- [Exercise aim]:
Nothing but a number should be given: how many lines of the records include "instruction"?

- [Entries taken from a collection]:
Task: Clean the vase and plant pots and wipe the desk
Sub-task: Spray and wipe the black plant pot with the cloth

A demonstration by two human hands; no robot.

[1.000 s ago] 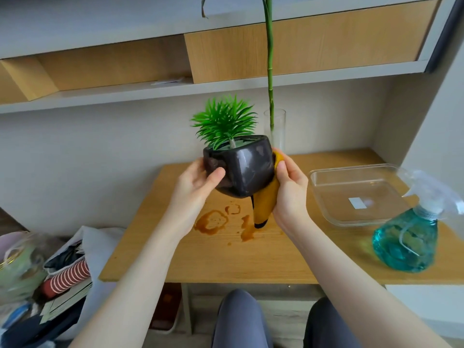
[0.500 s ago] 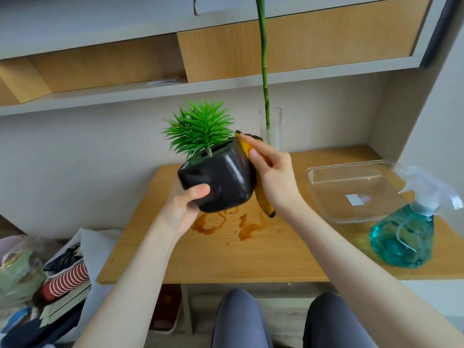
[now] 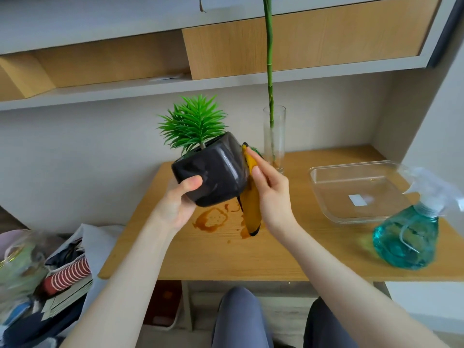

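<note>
Our left hand (image 3: pixel 175 204) grips the black plant pot (image 3: pixel 213 172), tilted above the desk (image 3: pixel 276 257) – our right hand (image 3: pixel 272 194) presses a yellow cloth (image 3: pixel 251 212) against its side; glass vase (image 3: pixel 274 139) behind, brown spill (image 3: pixel 212 219) underneath.

Glossy black pot (image 3: pixel 213 169) with smooth, reflective sides, centre frame. Soft yellow cloth (image 3: pixel 251 207) against it. Matt wood-grain desk (image 3: pixel 276 252) carrying shiny brown liquid stains (image 3: pixel 212 219). Clear glass vase (image 3: pixel 274 139); translucent teal plastic spray bottle (image 3: pixel 406 237), lower right.
</note>
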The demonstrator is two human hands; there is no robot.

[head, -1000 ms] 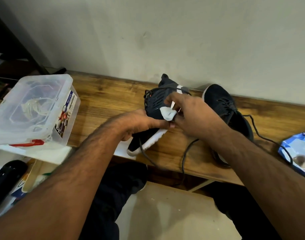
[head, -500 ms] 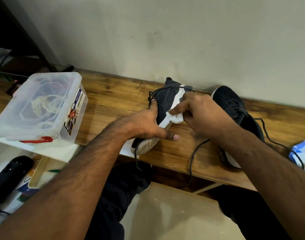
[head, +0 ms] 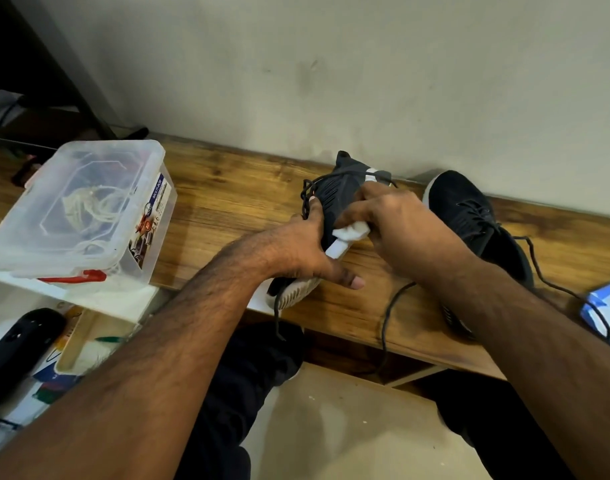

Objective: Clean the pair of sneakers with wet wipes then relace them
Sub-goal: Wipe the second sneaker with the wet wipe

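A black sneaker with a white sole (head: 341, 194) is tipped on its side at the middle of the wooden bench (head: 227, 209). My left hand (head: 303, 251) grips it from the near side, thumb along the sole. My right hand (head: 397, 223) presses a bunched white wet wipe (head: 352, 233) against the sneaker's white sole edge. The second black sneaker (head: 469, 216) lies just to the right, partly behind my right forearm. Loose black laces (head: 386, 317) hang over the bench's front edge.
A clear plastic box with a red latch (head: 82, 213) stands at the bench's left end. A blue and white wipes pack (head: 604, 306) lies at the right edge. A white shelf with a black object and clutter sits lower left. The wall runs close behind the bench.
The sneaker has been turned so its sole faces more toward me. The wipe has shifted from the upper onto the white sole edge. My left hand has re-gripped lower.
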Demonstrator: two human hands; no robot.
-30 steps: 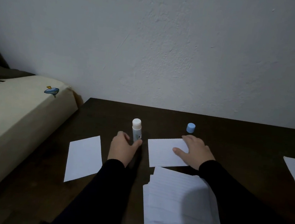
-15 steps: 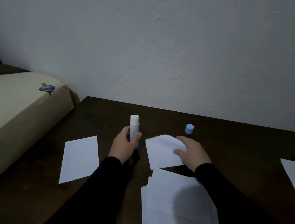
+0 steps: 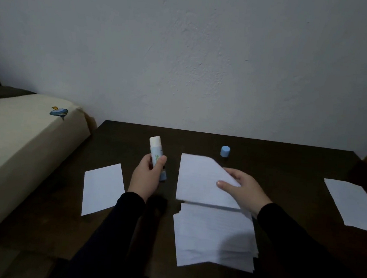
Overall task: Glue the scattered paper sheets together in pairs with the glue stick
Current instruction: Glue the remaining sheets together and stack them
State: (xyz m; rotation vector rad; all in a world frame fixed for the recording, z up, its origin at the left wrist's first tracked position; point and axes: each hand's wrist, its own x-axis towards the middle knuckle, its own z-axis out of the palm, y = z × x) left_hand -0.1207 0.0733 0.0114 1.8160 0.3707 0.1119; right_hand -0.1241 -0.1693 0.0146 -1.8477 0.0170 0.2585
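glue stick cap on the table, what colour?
Light blue; the cap shows clearly in the head view.

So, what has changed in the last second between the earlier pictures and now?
The left hand closed on the glue stick and raised it off the table, tilted. The right hand, flat on the middle sheet before, now pinches it and lifts its right edge. The blue cap, the paper stack and both side sheets stayed put.

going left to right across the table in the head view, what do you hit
box → left sheet → left hand holding glue stick → lifted sheet → right hand → right sheet
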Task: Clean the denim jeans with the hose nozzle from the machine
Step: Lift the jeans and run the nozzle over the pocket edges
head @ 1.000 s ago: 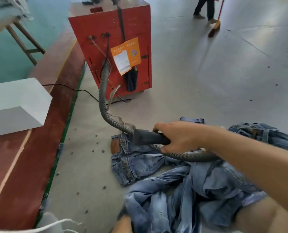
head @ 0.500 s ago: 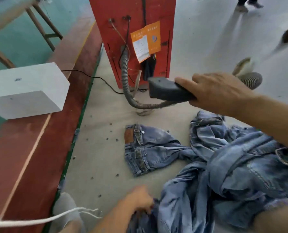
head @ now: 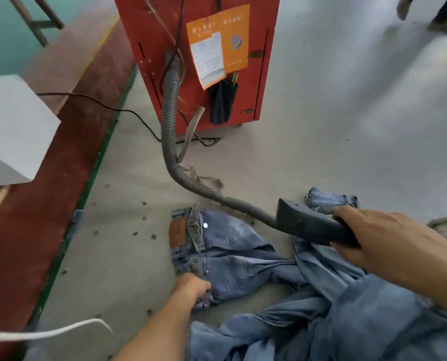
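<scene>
A pair of light blue denim jeans [head: 225, 254] lies on the grey floor, waistband to the left with a brown leather patch. My left hand [head: 193, 286] grips the lower edge of its waistband. My right hand [head: 389, 243] holds the dark grey hose nozzle [head: 308, 222] just above and right of the jeans, its wide mouth facing left. A ribbed grey hose [head: 171, 121] curves from the nozzle up to the red machine [head: 199, 56]. More denim [head: 347, 321] is heaped at the lower right.
A white box [head: 14, 128] sits on the red floor strip at left. A black cable [head: 118, 110] runs to the machine. A white cord [head: 47, 332] crosses the lower left. A person's feet [head: 433, 16] are at the top right. Small dark specks dot the floor.
My right hand has lowered the nozzle toward the jeans. My left hand moved up from the denim heap and took hold of the waistband. The camera tipped closer to the machine.
</scene>
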Action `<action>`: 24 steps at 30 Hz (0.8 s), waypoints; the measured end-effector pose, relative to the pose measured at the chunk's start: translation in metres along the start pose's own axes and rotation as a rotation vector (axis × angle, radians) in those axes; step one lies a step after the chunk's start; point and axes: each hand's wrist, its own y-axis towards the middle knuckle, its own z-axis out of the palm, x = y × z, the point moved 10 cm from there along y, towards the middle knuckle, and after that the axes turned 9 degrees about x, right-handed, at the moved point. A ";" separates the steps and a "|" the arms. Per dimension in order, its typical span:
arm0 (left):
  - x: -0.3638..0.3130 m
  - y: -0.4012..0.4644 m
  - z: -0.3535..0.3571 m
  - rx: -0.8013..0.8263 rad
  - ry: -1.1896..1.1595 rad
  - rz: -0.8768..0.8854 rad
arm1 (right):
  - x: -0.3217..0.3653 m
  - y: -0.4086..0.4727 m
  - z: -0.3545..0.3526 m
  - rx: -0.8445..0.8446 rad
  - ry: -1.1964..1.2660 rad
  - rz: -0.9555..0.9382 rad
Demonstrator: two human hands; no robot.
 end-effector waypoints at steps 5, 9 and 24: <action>-0.091 -0.043 -0.090 0.545 -1.208 0.820 | -0.012 0.011 -0.019 -0.086 0.053 0.016; -0.058 -0.017 -0.158 -0.208 -0.831 0.643 | -0.030 0.013 -0.034 -0.152 0.114 0.092; -0.067 -0.177 -0.196 -0.806 0.281 0.903 | -0.035 0.019 -0.026 -0.079 0.087 0.109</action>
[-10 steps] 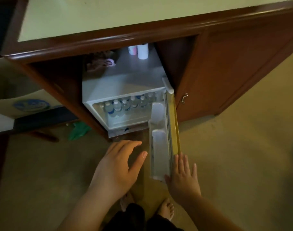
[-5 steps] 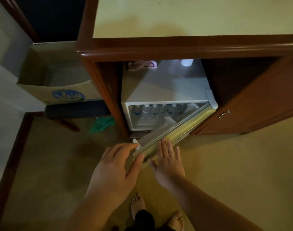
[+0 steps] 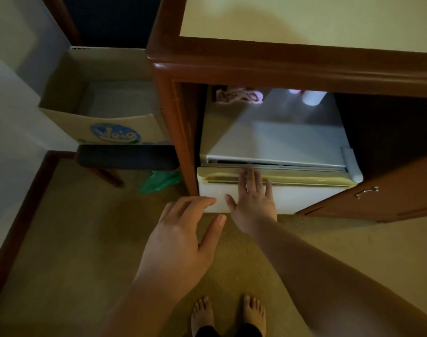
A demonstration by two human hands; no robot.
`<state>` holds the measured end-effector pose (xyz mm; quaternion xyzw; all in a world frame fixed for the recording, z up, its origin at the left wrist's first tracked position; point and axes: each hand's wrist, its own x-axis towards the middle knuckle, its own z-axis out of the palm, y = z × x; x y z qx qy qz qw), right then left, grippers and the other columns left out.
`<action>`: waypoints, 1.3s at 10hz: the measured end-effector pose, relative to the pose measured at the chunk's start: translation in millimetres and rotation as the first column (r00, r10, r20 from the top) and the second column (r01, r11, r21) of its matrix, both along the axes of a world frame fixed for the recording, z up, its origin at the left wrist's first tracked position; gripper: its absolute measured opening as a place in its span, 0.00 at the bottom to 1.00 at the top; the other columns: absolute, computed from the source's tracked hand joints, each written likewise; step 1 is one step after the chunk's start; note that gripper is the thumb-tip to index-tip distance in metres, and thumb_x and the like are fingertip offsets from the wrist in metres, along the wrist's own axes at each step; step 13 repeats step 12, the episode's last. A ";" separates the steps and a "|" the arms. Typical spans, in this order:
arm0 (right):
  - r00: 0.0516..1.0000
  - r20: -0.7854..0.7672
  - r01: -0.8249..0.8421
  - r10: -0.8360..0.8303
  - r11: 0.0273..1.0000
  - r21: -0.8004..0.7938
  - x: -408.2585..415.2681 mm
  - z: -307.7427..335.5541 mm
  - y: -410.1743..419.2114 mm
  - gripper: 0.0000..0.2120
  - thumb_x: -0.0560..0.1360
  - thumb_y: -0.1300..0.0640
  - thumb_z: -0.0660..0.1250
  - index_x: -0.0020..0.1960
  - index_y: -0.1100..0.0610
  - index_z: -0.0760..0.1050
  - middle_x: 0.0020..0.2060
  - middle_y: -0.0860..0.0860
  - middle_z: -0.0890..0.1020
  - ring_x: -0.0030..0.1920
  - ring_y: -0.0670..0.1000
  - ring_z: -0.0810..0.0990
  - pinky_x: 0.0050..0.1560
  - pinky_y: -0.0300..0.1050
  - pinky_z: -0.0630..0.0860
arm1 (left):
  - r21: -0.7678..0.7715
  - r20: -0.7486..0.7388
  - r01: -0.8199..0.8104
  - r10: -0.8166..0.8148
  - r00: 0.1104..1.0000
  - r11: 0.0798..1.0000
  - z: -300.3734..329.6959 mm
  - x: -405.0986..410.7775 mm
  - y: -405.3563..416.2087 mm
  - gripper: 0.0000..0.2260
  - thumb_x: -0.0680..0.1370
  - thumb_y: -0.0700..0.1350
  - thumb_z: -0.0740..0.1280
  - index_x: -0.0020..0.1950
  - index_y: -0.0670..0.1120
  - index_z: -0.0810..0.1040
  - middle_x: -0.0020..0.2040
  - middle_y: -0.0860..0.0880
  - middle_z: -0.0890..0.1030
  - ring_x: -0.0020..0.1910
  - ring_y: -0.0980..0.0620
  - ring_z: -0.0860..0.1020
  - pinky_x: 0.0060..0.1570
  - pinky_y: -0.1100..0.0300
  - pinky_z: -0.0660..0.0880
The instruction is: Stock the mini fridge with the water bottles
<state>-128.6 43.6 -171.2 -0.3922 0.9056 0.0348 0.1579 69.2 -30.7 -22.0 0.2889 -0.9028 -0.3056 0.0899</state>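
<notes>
The white mini fridge (image 3: 275, 139) stands inside a wooden cabinet (image 3: 280, 69). Its door (image 3: 304, 195) is swung almost flat against the front, with a thin dark gap along the top. My right hand (image 3: 252, 200) presses flat on the door with straight fingers. Just in front of the door's lower left corner my left hand (image 3: 183, 239) hovers, fingers relaxed and holding nothing. The water bottles inside are hidden behind the door.
An open cardboard box (image 3: 103, 122) with a blue logo sits on a dark stool (image 3: 125, 156) at the left. A green bag (image 3: 161, 182) lies on the carpet. The cabinet door (image 3: 389, 193) hangs open at right. A pink cloth (image 3: 239, 96) and white cup (image 3: 313, 97) rest on the fridge.
My right hand has pushed the fridge door from wide open to nearly closed. The bottles on the shelf have gone out of sight. My left hand followed forward without touching anything.
</notes>
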 end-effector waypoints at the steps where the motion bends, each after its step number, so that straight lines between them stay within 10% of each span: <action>1: 1.000 -0.007 -0.015 0.015 1.000 0.005 -4.5 -3.0 -5.6 0.40 0.81 0.34 0.40 0.79 0.57 0.28 0.78 0.58 0.31 0.79 0.58 0.31 0.78 0.60 0.37 | 0.000 -0.004 -0.014 0.014 1.000 1.000 -3.7 -1.5 -2.9 0.20 0.80 0.60 0.63 0.69 0.53 0.77 0.62 0.59 0.77 0.61 0.61 0.72 0.53 0.74 0.67; 8: 0.990 0.106 -0.105 0.094 0.990 0.098 -32.7 7.0 -4.5 0.54 0.75 0.29 0.57 0.77 0.54 0.23 0.75 0.55 0.24 0.78 0.57 0.30 0.79 0.56 0.40 | -0.026 0.001 -0.082 0.082 0.997 0.996 6.4 -19.8 24.3 0.21 0.80 0.62 0.61 0.68 0.54 0.77 0.64 0.58 0.77 0.62 0.61 0.73 0.52 0.74 0.67; 13: 0.980 0.200 0.028 -0.010 0.996 -0.089 -15.1 47.7 72.2 0.42 0.79 0.31 0.50 0.79 0.47 0.28 0.78 0.51 0.31 0.79 0.56 0.33 0.78 0.60 0.41 | 0.011 0.041 -0.105 0.104 0.994 0.994 28.2 -17.7 39.8 0.21 0.80 0.63 0.61 0.70 0.58 0.74 0.63 0.64 0.72 0.56 0.61 0.74 0.48 0.76 0.66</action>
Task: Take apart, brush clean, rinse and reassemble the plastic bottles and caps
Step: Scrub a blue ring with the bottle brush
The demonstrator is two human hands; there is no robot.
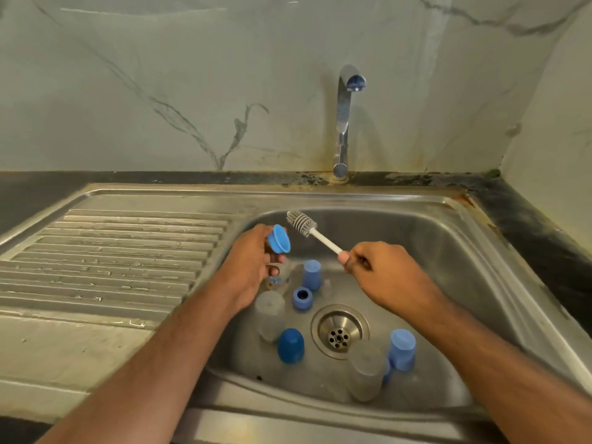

- [Result of the exercise]:
2